━━ Extracted data
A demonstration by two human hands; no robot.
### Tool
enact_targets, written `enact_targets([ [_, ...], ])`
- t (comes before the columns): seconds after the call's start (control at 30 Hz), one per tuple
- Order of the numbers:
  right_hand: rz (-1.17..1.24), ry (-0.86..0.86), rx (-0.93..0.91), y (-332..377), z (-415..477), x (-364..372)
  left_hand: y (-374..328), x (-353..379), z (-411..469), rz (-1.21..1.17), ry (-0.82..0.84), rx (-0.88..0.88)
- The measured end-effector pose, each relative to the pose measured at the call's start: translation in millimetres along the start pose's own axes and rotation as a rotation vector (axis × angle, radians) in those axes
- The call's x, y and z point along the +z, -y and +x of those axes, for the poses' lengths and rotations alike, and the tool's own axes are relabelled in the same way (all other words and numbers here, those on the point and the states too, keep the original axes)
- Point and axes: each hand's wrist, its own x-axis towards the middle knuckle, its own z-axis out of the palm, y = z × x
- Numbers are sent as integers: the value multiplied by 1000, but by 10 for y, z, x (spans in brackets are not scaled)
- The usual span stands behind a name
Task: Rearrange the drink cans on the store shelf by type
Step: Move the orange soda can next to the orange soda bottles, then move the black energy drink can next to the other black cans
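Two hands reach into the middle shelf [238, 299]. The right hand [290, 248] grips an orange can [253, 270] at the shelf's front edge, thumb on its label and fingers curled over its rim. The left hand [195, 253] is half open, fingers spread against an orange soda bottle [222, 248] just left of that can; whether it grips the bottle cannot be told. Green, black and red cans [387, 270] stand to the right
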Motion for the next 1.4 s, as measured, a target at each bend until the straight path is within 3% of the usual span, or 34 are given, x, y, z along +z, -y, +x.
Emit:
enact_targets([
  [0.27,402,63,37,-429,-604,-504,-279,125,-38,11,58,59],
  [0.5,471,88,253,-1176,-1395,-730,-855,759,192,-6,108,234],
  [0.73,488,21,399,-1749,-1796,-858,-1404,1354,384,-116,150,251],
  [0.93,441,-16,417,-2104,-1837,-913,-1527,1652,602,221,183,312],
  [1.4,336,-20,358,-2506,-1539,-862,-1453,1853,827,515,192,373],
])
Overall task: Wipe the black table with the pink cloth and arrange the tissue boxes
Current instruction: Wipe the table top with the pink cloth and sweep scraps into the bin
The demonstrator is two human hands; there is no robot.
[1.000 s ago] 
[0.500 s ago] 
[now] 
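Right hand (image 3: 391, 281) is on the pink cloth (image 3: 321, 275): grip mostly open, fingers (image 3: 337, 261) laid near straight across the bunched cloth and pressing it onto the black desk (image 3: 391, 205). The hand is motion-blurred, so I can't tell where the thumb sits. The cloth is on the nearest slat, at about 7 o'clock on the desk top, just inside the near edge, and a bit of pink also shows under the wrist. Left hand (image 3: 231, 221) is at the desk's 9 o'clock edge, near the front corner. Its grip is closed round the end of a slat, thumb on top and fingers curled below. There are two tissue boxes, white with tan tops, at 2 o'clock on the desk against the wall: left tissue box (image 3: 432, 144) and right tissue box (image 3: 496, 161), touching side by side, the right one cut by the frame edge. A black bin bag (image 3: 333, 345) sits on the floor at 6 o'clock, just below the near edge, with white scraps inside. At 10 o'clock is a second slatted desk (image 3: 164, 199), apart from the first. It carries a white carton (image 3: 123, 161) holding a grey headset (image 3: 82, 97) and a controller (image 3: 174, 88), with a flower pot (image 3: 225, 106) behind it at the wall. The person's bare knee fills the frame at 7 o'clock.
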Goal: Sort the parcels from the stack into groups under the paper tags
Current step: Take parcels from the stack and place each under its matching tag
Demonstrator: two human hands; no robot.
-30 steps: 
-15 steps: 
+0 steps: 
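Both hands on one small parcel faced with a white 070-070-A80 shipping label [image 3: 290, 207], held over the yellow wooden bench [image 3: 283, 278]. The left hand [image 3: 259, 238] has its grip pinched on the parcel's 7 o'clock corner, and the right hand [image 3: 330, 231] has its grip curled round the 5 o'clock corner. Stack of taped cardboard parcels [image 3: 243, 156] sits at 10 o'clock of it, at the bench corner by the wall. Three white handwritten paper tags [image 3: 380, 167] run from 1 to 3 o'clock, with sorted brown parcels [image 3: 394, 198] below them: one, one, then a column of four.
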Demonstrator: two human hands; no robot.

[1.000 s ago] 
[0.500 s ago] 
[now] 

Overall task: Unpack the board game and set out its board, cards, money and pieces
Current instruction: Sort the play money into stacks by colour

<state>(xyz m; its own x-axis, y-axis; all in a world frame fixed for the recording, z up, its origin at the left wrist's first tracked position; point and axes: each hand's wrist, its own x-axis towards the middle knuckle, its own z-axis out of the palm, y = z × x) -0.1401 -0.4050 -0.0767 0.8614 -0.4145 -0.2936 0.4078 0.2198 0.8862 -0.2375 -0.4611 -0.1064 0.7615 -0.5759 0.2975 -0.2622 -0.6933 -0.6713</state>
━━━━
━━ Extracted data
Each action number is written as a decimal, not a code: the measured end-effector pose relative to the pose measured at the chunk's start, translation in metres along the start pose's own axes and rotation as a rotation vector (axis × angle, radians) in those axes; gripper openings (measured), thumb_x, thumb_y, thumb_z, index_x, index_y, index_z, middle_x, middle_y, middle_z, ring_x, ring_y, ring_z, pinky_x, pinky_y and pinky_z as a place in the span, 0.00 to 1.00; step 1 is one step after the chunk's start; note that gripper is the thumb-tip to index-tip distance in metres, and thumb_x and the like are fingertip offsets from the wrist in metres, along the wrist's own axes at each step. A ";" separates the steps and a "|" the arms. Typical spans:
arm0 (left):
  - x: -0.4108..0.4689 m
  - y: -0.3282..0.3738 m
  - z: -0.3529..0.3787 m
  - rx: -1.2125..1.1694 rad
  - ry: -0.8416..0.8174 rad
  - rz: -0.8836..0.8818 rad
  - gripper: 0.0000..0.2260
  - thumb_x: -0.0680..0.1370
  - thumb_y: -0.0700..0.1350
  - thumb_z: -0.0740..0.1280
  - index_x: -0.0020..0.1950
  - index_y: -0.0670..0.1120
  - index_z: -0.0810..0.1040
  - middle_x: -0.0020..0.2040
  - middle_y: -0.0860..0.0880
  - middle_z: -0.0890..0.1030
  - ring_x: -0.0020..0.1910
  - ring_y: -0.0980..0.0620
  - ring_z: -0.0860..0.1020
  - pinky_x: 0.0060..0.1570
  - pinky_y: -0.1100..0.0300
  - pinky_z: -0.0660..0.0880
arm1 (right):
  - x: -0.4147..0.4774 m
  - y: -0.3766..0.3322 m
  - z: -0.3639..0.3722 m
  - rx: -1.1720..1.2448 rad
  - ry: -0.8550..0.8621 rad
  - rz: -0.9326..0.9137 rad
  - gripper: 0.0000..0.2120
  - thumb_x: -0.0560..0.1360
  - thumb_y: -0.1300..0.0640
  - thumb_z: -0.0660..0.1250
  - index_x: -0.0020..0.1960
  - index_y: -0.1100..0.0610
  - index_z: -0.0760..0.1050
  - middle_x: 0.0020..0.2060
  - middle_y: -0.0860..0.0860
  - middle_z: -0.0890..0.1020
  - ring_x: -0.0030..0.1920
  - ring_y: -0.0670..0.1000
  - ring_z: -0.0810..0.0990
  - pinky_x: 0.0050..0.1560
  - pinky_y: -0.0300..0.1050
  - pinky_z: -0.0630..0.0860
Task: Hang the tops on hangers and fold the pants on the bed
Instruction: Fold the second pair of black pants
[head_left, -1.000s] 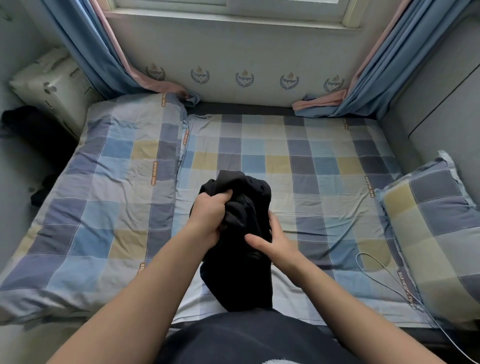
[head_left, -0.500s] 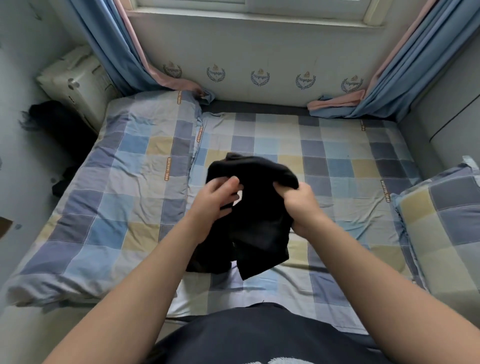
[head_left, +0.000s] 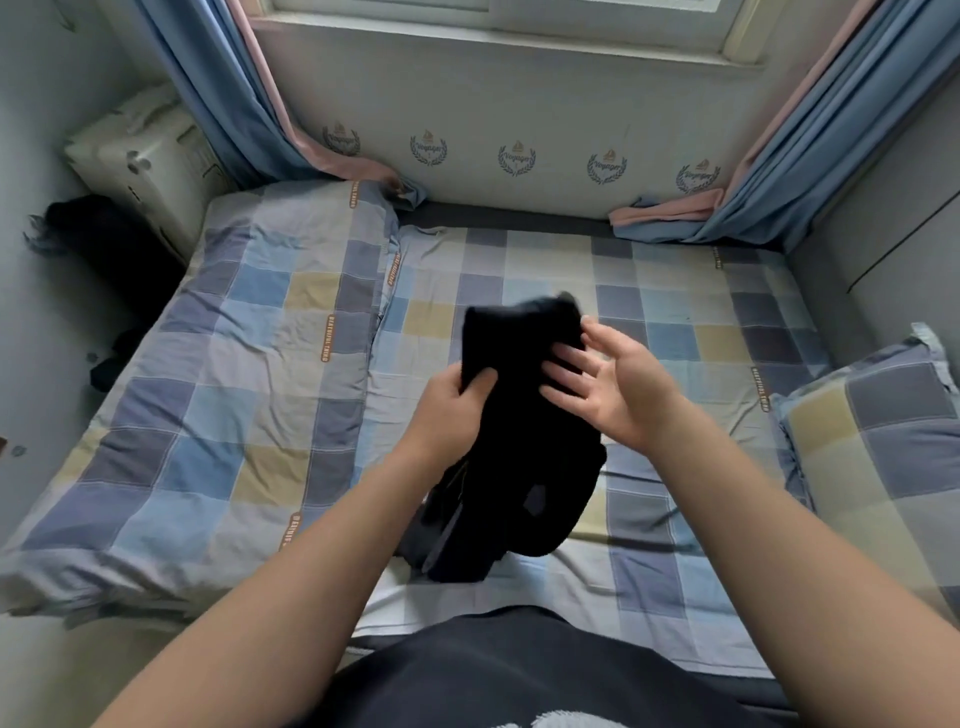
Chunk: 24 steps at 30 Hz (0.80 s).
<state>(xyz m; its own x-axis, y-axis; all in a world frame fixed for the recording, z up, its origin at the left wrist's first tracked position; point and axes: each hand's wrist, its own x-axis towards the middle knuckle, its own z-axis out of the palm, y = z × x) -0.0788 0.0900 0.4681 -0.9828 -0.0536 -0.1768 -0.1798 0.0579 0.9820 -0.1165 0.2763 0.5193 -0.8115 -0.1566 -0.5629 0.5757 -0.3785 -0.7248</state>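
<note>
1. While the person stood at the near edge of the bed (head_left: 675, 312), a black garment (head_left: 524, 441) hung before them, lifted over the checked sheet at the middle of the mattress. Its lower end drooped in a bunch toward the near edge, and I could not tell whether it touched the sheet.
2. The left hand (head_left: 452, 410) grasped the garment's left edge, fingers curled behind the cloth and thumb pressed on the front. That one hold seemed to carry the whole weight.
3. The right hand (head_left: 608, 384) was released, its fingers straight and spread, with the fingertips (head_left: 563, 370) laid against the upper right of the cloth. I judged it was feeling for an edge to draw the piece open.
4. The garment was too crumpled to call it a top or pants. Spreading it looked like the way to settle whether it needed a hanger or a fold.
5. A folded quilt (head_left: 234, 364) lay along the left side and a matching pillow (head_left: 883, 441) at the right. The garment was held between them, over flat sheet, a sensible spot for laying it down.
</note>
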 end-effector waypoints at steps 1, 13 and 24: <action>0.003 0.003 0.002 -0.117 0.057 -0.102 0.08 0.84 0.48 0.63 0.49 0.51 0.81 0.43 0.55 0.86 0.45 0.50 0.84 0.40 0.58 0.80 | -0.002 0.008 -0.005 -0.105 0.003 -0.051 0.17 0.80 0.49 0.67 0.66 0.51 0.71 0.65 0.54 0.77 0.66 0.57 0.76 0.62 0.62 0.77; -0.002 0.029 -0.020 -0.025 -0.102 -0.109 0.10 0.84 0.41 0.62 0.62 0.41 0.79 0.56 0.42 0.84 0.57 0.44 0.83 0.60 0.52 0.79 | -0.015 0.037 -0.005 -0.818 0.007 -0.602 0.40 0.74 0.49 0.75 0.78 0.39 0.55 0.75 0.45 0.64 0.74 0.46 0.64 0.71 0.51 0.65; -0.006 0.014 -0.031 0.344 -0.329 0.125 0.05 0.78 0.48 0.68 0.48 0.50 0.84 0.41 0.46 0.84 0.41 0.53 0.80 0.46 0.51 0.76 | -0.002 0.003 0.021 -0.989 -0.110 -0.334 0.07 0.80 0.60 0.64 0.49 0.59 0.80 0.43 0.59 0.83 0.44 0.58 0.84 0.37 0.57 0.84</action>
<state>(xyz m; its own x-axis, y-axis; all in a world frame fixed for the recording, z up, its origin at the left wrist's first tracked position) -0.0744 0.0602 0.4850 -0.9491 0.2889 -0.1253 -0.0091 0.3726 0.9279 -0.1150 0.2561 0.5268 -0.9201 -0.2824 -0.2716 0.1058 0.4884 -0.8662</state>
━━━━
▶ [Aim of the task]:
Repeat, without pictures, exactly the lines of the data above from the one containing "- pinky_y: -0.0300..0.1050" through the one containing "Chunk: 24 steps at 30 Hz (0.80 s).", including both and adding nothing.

▶ [Solution]:
  - pinky_y: -0.0300..0.1050
  - pinky_z: -0.0630..0.0860
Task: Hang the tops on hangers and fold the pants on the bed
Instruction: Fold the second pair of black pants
[head_left, -1.000s] 
[head_left, -0.500s] 
[head_left, +0.000s] 
Chunk: 24 steps at 30 Hz (0.80 s).

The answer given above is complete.